What is required:
Only lines holding the word "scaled" are needed; copy each of them from the material.

Records supplied:
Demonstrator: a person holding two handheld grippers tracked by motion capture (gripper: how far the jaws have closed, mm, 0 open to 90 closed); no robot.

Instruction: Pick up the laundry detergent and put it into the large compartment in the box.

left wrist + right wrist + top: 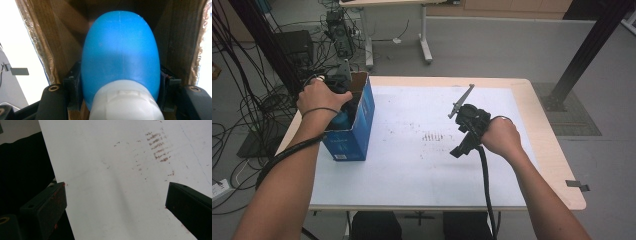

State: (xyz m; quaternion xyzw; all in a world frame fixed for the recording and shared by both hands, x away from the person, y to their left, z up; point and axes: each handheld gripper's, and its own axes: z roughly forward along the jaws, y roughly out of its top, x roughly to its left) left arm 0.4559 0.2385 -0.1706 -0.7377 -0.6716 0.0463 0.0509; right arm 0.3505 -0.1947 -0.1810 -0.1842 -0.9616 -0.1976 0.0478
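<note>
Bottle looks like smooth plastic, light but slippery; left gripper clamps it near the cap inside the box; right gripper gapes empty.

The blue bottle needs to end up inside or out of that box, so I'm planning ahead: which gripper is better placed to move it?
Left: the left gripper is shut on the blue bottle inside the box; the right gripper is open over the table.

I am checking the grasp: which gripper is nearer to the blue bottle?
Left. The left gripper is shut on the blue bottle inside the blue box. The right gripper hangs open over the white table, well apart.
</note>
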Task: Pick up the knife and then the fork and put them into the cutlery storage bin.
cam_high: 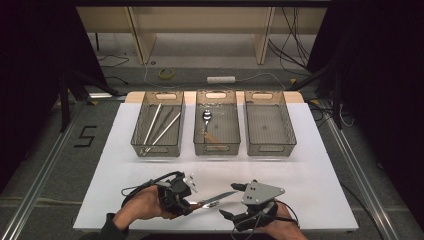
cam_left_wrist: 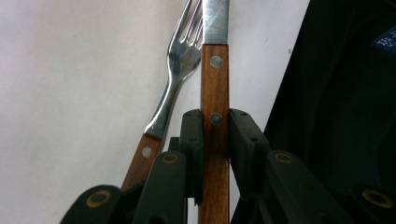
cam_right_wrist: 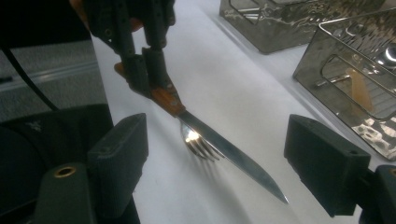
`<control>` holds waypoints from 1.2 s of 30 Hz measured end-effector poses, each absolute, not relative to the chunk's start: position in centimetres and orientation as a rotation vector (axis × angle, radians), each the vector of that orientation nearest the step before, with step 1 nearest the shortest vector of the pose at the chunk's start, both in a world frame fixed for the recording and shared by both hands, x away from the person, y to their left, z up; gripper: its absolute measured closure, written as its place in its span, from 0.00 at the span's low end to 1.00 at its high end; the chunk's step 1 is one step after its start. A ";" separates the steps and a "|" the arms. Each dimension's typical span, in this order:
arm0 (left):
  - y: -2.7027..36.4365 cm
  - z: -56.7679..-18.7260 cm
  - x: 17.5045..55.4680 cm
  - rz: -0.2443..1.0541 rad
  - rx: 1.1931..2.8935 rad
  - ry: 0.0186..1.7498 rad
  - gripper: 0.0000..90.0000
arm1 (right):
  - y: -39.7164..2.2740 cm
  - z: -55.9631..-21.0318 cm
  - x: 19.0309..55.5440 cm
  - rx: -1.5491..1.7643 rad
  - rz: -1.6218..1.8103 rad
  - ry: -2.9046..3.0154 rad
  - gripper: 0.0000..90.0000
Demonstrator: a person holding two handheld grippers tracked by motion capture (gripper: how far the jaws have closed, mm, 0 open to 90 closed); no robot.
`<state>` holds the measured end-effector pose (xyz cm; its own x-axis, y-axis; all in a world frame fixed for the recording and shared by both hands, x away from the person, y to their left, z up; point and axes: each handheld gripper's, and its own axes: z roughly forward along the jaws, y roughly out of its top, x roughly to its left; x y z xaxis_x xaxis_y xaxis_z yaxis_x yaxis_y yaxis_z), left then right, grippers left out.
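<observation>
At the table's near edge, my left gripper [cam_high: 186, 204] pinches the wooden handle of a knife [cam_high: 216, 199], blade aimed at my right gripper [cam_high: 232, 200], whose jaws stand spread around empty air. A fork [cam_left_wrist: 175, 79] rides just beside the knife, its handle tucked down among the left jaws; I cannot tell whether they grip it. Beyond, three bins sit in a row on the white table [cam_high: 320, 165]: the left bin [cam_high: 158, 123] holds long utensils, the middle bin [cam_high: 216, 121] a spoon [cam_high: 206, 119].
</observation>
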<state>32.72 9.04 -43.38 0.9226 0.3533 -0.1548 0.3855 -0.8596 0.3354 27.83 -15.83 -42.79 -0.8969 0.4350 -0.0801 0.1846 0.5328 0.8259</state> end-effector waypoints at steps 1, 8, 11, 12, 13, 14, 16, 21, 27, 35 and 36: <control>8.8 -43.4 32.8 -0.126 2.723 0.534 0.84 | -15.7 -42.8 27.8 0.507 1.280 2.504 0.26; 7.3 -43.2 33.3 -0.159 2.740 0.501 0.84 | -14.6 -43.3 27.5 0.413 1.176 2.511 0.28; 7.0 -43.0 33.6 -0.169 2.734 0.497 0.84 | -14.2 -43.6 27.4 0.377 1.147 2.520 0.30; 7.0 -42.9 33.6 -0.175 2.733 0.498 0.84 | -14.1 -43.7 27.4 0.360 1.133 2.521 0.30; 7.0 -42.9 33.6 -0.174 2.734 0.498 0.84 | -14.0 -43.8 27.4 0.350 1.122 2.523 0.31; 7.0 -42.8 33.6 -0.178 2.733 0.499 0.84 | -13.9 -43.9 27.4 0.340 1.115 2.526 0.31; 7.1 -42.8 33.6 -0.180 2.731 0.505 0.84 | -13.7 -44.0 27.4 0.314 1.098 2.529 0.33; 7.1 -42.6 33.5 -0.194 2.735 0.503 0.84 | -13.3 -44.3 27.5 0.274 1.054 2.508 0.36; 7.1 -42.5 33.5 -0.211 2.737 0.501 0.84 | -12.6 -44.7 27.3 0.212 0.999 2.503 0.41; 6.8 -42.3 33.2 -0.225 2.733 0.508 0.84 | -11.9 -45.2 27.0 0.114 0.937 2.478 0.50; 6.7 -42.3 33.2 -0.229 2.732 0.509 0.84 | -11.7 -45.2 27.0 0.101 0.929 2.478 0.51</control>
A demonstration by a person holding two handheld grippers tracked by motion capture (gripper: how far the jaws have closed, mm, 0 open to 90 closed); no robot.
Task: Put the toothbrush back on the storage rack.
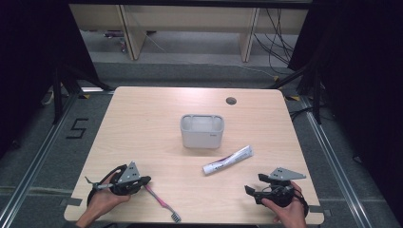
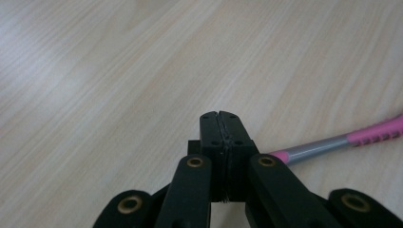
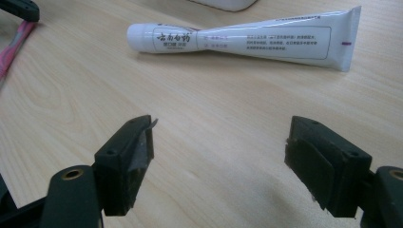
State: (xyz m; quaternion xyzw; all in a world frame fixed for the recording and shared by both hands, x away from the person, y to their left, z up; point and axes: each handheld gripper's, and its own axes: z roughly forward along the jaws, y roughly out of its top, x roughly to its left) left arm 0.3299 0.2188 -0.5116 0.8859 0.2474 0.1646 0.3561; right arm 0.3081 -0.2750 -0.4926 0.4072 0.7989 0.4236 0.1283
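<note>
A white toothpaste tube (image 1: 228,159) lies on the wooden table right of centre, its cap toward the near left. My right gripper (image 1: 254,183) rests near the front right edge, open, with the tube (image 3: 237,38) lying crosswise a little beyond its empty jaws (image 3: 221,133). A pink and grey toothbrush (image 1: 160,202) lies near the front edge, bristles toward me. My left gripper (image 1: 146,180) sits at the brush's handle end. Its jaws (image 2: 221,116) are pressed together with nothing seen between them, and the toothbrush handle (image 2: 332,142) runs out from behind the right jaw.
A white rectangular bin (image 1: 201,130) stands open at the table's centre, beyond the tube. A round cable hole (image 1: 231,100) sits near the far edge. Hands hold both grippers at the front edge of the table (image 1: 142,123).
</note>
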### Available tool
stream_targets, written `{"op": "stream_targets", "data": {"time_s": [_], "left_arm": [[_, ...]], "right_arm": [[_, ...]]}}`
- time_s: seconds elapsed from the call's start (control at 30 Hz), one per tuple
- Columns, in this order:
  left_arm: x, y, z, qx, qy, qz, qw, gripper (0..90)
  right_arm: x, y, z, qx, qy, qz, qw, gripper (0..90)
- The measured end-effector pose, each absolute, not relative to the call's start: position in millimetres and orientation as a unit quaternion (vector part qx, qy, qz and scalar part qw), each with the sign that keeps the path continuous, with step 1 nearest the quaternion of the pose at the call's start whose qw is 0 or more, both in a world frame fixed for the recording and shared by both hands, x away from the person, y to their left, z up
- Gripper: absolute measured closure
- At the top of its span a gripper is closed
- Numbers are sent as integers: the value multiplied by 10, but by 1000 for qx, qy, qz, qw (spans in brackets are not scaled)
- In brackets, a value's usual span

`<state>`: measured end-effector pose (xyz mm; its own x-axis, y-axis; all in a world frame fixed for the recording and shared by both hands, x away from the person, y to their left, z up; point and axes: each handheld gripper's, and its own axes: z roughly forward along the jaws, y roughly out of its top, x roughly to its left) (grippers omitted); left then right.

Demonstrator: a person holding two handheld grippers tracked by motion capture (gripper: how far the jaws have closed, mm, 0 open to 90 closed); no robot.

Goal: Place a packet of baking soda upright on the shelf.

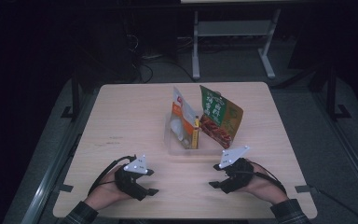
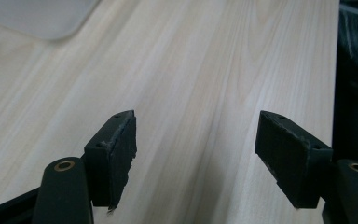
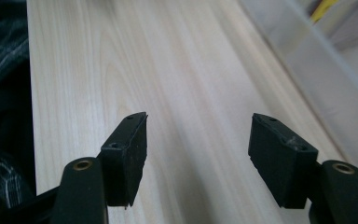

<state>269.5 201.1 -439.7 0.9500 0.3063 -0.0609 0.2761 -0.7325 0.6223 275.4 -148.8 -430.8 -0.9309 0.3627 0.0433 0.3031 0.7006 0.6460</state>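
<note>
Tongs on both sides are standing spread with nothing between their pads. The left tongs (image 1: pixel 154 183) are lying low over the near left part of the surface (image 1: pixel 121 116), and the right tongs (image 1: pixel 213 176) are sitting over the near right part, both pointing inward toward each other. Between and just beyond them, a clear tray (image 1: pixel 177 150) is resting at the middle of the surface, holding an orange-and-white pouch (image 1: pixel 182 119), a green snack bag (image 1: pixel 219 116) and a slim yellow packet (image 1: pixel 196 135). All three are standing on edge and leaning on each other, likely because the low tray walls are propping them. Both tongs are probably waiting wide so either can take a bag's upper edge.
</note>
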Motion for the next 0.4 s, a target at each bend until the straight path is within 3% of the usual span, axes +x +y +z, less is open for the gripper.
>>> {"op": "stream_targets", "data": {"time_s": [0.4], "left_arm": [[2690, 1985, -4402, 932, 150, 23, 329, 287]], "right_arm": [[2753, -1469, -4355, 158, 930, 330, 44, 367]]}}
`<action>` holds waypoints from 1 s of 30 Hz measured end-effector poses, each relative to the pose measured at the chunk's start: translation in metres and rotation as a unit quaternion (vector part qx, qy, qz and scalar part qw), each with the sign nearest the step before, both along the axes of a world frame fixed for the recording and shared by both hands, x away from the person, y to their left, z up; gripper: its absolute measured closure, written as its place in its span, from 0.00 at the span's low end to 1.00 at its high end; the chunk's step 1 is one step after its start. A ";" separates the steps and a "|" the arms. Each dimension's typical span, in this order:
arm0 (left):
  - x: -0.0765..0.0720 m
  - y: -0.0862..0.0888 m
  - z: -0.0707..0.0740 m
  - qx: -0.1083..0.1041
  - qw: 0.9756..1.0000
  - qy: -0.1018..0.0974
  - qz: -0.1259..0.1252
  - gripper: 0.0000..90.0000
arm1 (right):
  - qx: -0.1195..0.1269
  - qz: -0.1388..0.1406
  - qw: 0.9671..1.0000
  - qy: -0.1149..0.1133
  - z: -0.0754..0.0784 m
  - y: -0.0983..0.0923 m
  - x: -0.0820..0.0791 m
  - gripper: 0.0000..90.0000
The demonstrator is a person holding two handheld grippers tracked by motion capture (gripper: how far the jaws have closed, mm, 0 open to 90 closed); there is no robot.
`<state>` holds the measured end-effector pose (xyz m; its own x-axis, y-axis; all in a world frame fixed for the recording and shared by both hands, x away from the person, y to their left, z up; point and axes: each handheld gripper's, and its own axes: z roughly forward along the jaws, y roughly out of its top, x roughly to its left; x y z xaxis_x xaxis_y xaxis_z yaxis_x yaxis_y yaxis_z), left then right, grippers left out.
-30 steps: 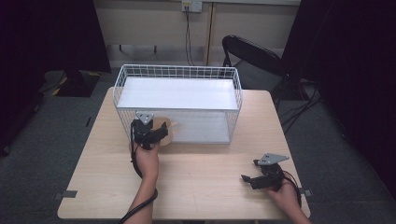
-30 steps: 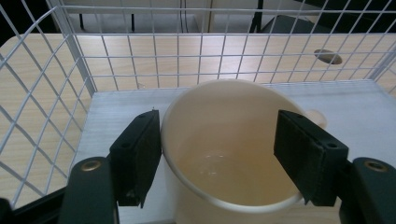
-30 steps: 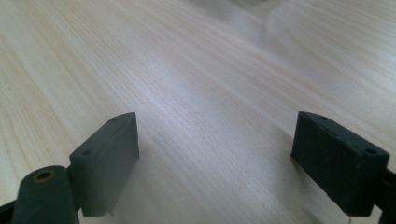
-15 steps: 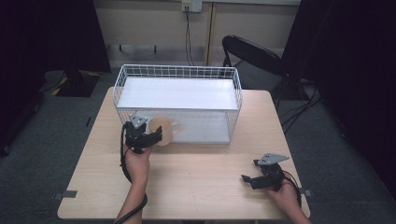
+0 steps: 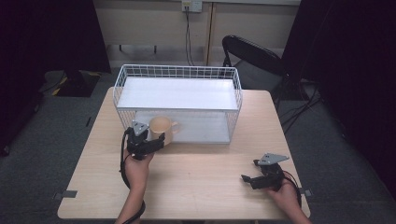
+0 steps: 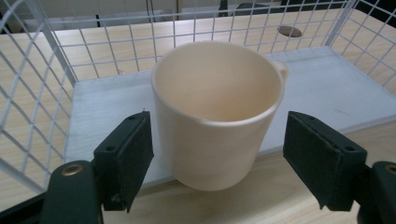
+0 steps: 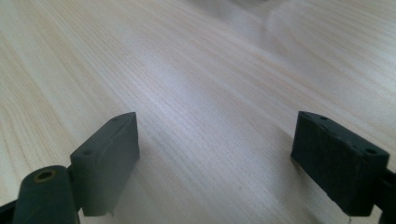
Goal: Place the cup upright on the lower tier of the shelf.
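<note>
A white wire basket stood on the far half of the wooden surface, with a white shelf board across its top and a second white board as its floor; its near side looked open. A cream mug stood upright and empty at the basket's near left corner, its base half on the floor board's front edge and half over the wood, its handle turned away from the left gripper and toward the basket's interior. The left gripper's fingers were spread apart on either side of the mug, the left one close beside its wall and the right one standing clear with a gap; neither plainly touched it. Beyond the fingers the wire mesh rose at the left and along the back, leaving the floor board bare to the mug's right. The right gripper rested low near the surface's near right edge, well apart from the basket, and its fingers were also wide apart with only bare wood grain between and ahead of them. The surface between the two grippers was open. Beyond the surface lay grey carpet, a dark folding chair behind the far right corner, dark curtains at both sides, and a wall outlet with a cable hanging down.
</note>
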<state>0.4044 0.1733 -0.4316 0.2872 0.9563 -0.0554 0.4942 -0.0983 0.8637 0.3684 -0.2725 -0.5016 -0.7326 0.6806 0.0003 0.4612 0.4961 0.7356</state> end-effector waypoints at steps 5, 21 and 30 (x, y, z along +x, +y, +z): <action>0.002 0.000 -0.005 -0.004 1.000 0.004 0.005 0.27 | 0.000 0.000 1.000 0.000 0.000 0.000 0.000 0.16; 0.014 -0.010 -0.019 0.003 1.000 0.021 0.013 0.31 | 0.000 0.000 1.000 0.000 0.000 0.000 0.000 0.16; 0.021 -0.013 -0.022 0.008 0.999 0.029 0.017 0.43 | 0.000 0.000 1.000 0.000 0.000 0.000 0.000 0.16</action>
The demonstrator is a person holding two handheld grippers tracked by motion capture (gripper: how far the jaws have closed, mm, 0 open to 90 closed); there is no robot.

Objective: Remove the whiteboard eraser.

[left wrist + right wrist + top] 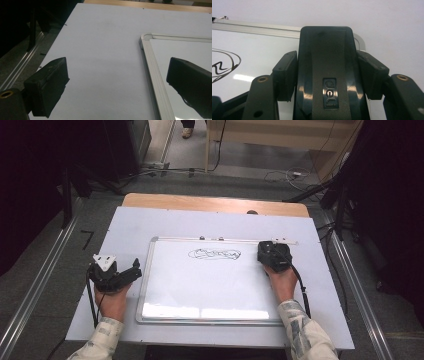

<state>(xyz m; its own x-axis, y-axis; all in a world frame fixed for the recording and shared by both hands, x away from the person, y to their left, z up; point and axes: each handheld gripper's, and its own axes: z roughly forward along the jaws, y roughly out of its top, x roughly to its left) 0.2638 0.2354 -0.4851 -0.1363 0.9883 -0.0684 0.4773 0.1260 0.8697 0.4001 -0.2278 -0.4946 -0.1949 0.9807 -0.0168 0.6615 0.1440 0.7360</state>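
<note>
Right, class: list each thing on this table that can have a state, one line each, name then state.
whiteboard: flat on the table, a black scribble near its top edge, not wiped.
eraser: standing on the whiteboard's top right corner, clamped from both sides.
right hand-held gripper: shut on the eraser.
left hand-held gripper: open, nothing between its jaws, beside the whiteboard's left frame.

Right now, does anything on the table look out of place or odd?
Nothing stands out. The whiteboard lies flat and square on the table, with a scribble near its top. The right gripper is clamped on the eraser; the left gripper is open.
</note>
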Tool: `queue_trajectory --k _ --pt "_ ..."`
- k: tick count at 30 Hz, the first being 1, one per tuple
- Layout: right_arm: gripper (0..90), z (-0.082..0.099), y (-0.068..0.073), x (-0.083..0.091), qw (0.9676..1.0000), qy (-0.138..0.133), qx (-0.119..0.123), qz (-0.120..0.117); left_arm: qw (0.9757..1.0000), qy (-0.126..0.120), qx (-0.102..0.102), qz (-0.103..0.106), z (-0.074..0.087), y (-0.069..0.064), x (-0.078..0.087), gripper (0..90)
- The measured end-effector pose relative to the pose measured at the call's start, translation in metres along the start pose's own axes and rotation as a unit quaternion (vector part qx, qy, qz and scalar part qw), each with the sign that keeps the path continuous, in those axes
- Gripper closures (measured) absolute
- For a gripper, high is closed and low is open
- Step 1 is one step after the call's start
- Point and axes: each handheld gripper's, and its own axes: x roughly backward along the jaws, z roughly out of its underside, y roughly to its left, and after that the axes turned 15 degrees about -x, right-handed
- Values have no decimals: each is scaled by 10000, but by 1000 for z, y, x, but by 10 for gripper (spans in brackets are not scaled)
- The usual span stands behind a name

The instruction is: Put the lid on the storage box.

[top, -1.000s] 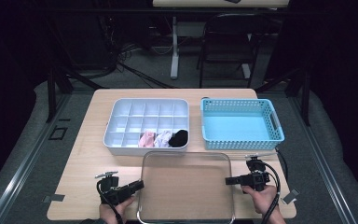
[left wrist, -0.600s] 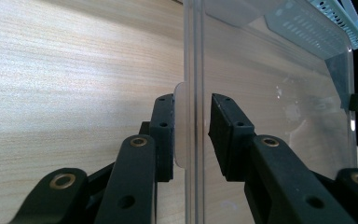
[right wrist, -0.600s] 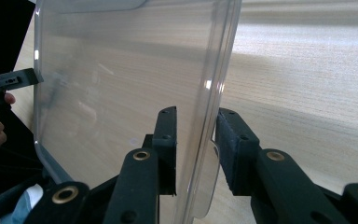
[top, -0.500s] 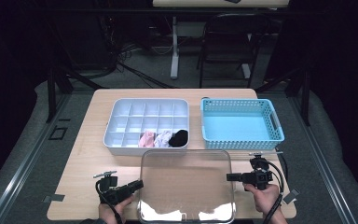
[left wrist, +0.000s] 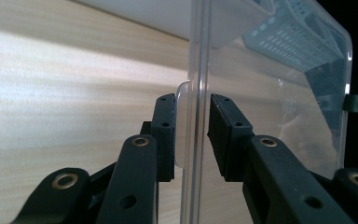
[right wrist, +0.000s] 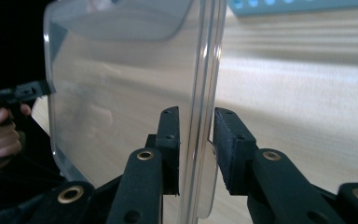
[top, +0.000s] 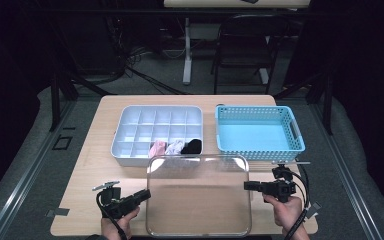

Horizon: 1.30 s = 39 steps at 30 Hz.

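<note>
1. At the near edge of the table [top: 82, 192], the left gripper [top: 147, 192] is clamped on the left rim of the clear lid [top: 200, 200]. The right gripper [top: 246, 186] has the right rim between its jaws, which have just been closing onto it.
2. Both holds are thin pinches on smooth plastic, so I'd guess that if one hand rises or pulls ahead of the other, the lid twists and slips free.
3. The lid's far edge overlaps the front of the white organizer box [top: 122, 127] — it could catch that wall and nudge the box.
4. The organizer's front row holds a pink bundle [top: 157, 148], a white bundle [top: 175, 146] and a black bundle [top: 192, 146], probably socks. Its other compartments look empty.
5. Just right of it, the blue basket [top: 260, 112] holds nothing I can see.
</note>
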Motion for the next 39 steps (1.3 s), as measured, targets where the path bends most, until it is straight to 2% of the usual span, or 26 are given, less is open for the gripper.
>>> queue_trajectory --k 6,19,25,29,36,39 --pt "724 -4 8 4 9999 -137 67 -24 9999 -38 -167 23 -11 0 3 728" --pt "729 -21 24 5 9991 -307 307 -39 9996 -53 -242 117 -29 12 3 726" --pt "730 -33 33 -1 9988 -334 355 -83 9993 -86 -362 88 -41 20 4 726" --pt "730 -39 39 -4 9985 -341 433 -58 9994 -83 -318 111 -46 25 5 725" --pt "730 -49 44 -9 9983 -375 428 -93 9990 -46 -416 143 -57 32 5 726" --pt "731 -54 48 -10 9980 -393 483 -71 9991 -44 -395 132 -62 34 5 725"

Output below:
- Numbers are sent as integers: the value multiplied by 10, but by 1000 for qx, qy, qz, qw (spans in brackets are not scaled)
- Values have no decimals: each is scaled by 10000, but by 1000 for z, y, x, but by 10 for gripper (spans in brackets are not scaled)

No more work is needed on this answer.